> **Exercise directions**:
Please write out exactly, and only, the lines from the first in the material below to the line containing "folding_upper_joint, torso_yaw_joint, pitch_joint", both included.

BEGIN

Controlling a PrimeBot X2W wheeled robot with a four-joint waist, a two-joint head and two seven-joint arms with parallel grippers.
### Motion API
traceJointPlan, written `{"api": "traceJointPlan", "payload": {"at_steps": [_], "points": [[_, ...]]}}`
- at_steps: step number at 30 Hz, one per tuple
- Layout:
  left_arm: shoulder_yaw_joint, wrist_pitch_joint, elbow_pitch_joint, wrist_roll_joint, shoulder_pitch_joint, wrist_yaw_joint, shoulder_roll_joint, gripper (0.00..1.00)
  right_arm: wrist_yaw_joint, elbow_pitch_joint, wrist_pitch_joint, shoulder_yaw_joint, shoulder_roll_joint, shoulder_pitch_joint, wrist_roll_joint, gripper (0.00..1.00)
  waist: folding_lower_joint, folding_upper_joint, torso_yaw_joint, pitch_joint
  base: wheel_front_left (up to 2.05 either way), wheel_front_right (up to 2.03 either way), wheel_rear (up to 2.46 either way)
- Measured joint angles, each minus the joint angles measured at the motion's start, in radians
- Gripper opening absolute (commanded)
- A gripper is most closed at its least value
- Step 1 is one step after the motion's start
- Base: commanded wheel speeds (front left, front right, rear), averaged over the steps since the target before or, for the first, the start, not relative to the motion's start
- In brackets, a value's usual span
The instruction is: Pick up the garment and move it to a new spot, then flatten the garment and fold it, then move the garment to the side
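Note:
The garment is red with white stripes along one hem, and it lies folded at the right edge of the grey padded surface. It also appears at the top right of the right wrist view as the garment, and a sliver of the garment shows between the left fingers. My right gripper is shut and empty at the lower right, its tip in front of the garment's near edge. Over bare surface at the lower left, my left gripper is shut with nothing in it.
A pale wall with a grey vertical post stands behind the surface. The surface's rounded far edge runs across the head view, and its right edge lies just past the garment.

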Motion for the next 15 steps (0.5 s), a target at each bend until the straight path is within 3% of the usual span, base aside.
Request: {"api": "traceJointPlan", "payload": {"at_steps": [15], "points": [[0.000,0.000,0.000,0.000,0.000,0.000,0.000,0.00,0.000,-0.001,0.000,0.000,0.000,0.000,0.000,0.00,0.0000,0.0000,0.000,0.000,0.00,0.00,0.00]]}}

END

> **Written reply**:
Controlling a PrimeBot X2W wheeled robot with a four-joint waist, a two-joint head and two seven-joint arms with parallel grippers.
### Motion API
traceJointPlan, written `{"api": "traceJointPlan", "payload": {"at_steps": [_], "points": [[_, ...]]}}`
- at_steps: step number at 30 Hz, one per tuple
- Layout:
  left_arm: shoulder_yaw_joint, wrist_pitch_joint, elbow_pitch_joint, wrist_roll_joint, shoulder_pitch_joint, wrist_yaw_joint, shoulder_roll_joint, gripper (0.00..1.00)
  right_arm: wrist_yaw_joint, elbow_pitch_joint, wrist_pitch_joint, shoulder_yaw_joint, shoulder_roll_joint, shoulder_pitch_joint, wrist_roll_joint, gripper (0.00..1.00)
  waist: folding_lower_joint, folding_upper_joint, torso_yaw_joint, pitch_joint

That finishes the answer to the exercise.